┏━━

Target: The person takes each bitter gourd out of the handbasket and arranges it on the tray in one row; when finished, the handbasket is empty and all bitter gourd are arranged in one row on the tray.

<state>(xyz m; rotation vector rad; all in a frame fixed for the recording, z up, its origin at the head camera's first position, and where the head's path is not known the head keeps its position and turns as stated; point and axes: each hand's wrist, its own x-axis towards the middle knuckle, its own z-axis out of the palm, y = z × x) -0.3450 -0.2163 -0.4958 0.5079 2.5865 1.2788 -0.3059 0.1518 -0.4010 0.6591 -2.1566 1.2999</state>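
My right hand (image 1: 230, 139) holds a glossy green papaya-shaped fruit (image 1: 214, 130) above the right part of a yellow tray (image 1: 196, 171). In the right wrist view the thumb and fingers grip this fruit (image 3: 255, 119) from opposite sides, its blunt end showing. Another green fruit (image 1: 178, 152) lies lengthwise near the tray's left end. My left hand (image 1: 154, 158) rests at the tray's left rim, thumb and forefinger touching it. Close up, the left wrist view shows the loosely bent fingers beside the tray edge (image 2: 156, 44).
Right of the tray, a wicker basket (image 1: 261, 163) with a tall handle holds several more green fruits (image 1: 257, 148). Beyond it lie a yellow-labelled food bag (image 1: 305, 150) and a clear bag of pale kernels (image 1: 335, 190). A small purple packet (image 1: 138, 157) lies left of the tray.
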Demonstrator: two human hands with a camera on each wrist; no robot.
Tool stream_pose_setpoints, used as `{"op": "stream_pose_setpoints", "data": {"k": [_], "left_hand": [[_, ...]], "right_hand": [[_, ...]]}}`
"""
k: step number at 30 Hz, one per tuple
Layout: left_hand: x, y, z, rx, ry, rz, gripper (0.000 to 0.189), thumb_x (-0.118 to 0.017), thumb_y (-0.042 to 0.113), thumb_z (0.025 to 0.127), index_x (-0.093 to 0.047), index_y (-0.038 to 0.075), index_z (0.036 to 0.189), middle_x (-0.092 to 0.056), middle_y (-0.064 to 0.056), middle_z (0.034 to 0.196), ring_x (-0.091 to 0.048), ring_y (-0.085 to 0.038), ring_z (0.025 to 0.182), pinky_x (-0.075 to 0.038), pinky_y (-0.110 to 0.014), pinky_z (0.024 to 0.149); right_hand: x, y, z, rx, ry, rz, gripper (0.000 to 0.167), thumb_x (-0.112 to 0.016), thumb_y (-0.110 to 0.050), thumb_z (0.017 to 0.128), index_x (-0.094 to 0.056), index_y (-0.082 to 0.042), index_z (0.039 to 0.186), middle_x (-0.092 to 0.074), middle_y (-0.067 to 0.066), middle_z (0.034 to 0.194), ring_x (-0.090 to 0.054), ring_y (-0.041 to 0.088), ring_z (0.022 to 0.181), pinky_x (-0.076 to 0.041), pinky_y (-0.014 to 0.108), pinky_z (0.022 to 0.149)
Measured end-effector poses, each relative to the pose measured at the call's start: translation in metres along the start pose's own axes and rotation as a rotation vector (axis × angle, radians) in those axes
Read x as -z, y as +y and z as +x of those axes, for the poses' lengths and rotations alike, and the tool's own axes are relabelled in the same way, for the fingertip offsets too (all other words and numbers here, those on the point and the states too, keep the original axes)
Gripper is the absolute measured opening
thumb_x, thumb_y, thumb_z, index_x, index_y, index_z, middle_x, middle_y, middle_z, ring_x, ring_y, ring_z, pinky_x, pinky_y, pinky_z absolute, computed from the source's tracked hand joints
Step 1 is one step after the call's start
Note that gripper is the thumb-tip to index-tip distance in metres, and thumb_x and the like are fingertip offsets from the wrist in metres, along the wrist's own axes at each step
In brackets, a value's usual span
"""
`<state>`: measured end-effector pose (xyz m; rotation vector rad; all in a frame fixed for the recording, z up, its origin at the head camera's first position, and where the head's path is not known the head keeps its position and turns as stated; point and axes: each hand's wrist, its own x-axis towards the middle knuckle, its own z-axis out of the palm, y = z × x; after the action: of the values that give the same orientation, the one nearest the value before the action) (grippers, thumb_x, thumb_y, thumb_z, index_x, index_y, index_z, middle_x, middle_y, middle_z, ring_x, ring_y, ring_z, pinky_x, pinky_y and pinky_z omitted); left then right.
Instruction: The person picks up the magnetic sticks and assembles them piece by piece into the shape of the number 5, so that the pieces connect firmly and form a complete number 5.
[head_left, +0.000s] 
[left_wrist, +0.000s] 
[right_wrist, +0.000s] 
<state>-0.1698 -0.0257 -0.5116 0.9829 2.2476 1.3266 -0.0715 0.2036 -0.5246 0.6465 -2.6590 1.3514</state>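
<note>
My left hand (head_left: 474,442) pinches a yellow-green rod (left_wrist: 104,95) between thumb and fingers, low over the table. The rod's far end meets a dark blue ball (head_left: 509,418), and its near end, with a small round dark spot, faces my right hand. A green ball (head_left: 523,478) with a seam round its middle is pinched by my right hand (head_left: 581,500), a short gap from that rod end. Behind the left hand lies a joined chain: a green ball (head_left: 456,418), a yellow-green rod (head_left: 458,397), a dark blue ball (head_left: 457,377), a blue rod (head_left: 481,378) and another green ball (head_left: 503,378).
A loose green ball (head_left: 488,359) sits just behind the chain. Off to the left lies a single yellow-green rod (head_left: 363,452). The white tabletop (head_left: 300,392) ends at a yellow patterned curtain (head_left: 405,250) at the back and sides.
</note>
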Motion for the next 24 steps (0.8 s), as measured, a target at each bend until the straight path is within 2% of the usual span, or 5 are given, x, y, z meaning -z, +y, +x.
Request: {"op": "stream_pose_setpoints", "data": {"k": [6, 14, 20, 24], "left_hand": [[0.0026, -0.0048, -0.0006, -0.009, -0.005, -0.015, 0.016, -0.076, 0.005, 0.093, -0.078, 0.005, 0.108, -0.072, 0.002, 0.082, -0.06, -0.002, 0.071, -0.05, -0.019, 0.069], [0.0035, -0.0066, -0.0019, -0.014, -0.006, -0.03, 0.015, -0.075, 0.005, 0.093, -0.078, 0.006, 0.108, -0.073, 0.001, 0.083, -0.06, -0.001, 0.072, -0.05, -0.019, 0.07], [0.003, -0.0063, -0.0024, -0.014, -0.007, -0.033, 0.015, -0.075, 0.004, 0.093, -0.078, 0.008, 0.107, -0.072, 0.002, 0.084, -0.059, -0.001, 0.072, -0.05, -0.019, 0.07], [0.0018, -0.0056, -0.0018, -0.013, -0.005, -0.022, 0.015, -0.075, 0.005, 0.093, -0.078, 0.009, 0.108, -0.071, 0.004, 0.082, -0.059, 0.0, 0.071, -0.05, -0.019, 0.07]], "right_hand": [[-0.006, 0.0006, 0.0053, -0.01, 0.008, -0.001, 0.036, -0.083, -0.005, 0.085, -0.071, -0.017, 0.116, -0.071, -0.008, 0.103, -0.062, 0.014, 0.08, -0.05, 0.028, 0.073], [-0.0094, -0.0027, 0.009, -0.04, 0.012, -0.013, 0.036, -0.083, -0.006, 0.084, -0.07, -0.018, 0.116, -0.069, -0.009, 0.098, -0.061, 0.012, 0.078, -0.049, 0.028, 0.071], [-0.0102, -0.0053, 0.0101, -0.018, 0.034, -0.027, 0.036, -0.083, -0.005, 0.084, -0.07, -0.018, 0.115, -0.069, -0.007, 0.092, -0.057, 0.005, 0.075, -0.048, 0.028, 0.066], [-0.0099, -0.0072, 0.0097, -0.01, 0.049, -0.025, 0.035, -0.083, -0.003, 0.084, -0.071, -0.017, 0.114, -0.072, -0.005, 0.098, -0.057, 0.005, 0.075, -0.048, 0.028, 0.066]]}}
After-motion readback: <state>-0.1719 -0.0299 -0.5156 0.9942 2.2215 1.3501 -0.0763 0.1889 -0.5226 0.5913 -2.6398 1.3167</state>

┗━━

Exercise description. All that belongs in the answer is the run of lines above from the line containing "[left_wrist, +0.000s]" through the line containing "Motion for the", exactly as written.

Exercise output.
[left_wrist, +0.000s] 
[right_wrist, +0.000s] 
<state>-0.1698 -0.0257 -0.5116 0.9829 2.2476 1.3266 -0.0715 0.2036 -0.5246 0.6465 -2.6590 1.3514</state>
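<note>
My left hand (head_left: 474,442) pinches a yellow-green rod (left_wrist: 104,95) between thumb and fingers, low over the table. The rod's far end meets a dark blue ball (head_left: 509,418), and its near end, with a small round dark spot, faces my right hand. A green ball (head_left: 523,478) with a seam round its middle is pinched by my right hand (head_left: 581,500), a short gap from that rod end. Behind the left hand lies a joined chain: a green ball (head_left: 456,418), a yellow-green rod (head_left: 458,397), a dark blue ball (head_left: 457,377), a blue rod (head_left: 481,378) and another green ball (head_left: 503,378).
A loose green ball (head_left: 488,359) sits just behind the chain. Off to the left lies a single yellow-green rod (head_left: 363,452). The white tabletop (head_left: 300,392) ends at a yellow patterned curtain (head_left: 405,250) at the back and sides.
</note>
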Motion for the next 24 steps (0.8 s), as measured, a target at each bend until the straight path is within 2% of the usual span, or 5 are given, x, y, z meaning -z, +y, +x.

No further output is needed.